> _Task brief_: Every line of the entries below that carries the string "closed" should be copied.
Segment Start: Data for the task
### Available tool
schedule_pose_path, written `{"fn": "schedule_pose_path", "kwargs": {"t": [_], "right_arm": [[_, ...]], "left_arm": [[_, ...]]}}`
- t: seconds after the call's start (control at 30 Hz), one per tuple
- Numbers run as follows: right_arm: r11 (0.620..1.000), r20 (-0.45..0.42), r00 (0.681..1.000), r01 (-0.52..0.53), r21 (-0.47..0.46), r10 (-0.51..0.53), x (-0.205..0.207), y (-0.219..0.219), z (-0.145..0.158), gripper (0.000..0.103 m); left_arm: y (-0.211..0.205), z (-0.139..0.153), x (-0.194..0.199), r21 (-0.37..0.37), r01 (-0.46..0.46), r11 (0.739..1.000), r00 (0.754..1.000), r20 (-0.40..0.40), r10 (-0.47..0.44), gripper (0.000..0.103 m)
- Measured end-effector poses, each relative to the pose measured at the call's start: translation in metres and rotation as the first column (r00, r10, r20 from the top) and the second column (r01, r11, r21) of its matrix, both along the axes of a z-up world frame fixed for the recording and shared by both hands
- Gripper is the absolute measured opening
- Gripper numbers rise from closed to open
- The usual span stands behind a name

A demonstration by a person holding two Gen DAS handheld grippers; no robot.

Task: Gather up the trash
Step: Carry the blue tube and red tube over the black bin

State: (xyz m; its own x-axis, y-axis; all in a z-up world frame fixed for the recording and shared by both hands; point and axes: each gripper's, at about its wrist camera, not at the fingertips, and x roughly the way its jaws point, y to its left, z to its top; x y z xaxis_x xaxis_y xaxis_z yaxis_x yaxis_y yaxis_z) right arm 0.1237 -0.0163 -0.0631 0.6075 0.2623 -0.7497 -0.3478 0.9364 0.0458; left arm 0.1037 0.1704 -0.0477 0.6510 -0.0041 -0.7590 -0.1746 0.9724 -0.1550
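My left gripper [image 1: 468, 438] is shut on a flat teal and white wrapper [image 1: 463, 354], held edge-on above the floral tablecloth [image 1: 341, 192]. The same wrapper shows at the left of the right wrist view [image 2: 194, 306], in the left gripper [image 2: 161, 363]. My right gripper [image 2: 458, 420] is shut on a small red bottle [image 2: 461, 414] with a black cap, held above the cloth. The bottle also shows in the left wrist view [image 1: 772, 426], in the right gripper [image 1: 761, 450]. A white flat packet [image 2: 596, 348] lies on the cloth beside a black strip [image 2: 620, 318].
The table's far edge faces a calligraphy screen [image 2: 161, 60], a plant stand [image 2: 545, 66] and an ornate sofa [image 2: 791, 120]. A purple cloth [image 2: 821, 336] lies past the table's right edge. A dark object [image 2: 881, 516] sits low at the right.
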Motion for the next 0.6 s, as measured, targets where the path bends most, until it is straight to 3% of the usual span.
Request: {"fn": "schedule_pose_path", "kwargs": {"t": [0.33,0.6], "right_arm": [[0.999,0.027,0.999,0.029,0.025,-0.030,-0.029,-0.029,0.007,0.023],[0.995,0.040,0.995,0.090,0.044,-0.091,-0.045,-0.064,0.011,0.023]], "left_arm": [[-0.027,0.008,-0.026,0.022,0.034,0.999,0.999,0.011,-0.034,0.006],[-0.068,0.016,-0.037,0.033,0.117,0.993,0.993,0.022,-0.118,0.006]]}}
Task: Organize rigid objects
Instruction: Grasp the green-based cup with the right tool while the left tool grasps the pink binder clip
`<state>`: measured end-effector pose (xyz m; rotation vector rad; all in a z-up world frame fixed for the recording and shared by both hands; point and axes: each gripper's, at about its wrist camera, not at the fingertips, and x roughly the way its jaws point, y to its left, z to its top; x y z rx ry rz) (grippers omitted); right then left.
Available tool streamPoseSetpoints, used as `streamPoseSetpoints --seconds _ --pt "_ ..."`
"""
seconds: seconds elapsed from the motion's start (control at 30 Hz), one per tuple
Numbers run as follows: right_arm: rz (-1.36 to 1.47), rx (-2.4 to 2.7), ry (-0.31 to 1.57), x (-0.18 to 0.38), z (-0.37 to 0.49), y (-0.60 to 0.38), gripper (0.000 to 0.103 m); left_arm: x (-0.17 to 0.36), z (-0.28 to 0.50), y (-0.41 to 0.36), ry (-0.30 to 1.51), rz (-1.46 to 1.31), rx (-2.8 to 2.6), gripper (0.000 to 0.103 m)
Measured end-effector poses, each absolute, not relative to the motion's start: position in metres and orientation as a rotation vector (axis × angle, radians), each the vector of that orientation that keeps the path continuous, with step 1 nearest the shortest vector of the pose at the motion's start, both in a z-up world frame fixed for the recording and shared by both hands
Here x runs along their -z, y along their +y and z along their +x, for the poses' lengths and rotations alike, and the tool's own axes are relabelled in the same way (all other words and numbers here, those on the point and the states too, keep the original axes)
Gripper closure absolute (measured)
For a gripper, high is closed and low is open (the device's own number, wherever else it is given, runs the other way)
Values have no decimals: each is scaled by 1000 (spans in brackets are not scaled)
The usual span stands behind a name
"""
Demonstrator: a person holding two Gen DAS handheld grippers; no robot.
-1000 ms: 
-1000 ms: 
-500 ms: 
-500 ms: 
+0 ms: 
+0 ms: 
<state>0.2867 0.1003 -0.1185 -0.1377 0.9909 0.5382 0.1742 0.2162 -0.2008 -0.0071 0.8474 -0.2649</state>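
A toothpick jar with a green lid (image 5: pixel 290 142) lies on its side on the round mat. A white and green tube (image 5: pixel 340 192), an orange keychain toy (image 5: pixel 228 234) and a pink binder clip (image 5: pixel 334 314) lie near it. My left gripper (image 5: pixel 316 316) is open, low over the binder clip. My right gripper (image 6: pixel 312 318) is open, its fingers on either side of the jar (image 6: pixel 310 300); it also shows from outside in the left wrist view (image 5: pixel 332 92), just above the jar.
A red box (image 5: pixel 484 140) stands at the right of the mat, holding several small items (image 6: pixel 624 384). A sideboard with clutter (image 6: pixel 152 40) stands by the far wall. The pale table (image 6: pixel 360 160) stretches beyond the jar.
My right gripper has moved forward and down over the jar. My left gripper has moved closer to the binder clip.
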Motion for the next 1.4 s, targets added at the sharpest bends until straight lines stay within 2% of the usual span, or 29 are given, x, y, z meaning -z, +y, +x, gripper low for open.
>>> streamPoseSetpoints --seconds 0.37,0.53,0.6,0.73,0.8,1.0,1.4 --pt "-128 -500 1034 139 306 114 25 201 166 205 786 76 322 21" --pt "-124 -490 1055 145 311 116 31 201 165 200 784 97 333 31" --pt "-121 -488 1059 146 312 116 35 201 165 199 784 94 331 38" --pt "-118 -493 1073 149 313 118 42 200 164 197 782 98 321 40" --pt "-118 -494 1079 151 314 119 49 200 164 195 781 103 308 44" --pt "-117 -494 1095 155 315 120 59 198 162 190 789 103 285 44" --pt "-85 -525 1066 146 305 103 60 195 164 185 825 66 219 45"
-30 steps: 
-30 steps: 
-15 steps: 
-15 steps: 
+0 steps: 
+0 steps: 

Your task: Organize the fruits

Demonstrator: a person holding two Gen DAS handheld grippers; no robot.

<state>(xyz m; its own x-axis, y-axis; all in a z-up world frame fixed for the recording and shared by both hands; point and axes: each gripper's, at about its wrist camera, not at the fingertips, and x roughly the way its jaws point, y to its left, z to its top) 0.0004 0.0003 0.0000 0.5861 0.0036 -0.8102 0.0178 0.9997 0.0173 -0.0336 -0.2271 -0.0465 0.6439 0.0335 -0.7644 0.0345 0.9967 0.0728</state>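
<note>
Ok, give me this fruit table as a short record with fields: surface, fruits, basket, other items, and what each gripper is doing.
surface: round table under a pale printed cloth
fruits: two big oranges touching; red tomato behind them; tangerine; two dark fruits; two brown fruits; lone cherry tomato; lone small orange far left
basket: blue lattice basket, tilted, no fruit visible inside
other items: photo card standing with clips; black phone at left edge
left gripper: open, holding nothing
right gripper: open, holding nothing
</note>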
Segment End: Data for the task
> _Reply to the exercise_:
- Gripper numbers rise from closed to open
For a gripper, high is closed and low is open (the device's own number, wherever else it is given, runs the other way)

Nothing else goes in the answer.